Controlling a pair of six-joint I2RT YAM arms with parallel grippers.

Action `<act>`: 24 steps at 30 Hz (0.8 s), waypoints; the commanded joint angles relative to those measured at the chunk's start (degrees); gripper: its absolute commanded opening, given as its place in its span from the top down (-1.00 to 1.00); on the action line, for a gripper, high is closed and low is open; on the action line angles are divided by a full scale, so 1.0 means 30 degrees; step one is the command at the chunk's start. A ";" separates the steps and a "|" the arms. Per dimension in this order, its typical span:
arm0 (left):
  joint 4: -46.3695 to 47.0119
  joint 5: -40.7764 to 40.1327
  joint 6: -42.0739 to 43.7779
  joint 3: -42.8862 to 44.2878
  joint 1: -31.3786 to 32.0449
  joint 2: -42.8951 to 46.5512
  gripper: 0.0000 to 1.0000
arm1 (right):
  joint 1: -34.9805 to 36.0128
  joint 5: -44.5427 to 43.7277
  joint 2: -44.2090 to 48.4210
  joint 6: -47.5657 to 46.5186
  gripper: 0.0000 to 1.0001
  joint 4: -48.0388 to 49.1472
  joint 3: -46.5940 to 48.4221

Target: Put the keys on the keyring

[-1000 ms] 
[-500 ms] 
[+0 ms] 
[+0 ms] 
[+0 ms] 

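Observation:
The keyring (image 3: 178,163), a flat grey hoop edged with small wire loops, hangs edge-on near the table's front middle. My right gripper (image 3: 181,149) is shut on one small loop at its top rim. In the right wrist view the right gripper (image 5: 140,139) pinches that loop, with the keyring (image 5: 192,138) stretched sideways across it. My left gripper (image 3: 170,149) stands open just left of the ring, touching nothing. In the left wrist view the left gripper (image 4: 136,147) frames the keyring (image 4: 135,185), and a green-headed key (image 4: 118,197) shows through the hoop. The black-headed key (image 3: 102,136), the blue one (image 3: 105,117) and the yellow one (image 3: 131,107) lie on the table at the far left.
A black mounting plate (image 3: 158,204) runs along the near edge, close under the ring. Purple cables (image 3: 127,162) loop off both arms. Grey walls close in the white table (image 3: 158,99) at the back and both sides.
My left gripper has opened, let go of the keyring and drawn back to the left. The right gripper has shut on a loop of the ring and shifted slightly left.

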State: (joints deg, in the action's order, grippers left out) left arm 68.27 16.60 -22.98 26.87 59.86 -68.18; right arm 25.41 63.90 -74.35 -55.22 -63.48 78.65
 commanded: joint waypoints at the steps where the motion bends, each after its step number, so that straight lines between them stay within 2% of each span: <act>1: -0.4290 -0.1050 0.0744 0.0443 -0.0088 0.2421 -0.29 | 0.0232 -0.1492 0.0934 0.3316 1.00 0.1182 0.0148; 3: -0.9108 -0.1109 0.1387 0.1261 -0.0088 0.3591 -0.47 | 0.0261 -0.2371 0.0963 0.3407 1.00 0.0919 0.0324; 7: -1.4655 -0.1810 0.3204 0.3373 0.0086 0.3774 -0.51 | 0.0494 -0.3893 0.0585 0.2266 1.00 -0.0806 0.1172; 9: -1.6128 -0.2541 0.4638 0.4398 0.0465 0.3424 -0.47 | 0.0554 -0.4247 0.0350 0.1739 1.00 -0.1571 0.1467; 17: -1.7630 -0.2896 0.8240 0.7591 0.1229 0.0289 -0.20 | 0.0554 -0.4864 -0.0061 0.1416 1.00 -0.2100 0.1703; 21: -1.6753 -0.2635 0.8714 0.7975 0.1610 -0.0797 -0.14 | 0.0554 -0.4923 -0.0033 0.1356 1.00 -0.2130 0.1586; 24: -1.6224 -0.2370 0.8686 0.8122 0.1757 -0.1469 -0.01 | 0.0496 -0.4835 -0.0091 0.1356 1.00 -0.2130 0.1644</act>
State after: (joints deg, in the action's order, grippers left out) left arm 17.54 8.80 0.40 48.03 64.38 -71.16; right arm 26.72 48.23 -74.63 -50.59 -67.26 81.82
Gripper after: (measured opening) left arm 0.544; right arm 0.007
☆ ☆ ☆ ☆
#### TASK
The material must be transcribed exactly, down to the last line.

#### THE ANSWER
Controlling a pair of six-joint I2RT YAM arms with parallel grippers.

Action `<act>`: 24 steps at 30 Hz (0.8 s), waypoints; the commanded joint angles relative to those measured at the chunk's start (degrees); gripper: its absolute commanded opening, given as its place in its span from the top down (-1.00 to 1.00); on the action line, for a gripper, high is closed and low is open; on the action line angles are divided by a full scale, so 1.0 means 30 degrees; step one is the command at the chunk's start. A ";" separates the steps and a "|" the arms. Per dimension in this order, its typical span:
arm0 (left):
  joint 4: -46.3695 to 47.0119
  joint 5: -40.7764 to 40.1327
  joint 6: -42.0739 to 43.7779
  joint 3: -42.8862 to 44.2878
  joint 1: -31.3786 to 32.0449
  joint 2: -42.8951 to 46.5512
  gripper: 0.0000 to 1.0000
arm1 (right):
  joint 1: -34.9805 to 36.0128
  joint 5: -44.5427 to 43.7277
  joint 2: -44.2090 to 48.4210
  joint 6: -47.5657 to 46.5186
  gripper: 0.0000 to 1.0001
  joint 4: -48.0388 to 49.1472
  joint 3: -46.5940 to 48.4221

Target: Put the keys on the keyring

[-1000 ms] 
[-500 ms] 
[+0 ms] 
[+0 ms] 
[+0 ms] 

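Observation:
The keyring (image 3: 178,163), a flat grey hoop edged with small wire loops, hangs edge-on near the table's front middle. My right gripper (image 3: 181,149) is shut on one small loop at its top rim. In the right wrist view the right gripper (image 5: 140,139) pinches that loop, with the keyring (image 5: 192,138) stretched sideways across it. My left gripper (image 3: 170,149) stands open just left of the ring, touching nothing. In the left wrist view the left gripper (image 4: 136,147) frames the keyring (image 4: 135,185), and a green-headed key (image 4: 118,197) shows through the hoop. The black-headed key (image 3: 102,136), the blue one (image 3: 105,117) and the yellow one (image 3: 131,107) lie on the table at the far left.
A black mounting plate (image 3: 158,204) runs along the near edge, close under the ring. Purple cables (image 3: 127,162) loop off both arms. Grey walls close in the white table (image 3: 158,99) at the back and both sides.
My left gripper has opened, let go of the keyring and drawn back to the left. The right gripper has shut on a loop of the ring and shifted slightly left.
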
State: (joints deg, in the action's order, grippers left out) left arm 68.27 16.60 -22.98 26.87 59.86 -68.18; right arm 25.41 63.90 -74.35 -55.22 -63.48 78.65
 commanded: joint waypoints at the steps where the motion bends, each after its step number, so that straight lines between them stay within 2% of each span: <act>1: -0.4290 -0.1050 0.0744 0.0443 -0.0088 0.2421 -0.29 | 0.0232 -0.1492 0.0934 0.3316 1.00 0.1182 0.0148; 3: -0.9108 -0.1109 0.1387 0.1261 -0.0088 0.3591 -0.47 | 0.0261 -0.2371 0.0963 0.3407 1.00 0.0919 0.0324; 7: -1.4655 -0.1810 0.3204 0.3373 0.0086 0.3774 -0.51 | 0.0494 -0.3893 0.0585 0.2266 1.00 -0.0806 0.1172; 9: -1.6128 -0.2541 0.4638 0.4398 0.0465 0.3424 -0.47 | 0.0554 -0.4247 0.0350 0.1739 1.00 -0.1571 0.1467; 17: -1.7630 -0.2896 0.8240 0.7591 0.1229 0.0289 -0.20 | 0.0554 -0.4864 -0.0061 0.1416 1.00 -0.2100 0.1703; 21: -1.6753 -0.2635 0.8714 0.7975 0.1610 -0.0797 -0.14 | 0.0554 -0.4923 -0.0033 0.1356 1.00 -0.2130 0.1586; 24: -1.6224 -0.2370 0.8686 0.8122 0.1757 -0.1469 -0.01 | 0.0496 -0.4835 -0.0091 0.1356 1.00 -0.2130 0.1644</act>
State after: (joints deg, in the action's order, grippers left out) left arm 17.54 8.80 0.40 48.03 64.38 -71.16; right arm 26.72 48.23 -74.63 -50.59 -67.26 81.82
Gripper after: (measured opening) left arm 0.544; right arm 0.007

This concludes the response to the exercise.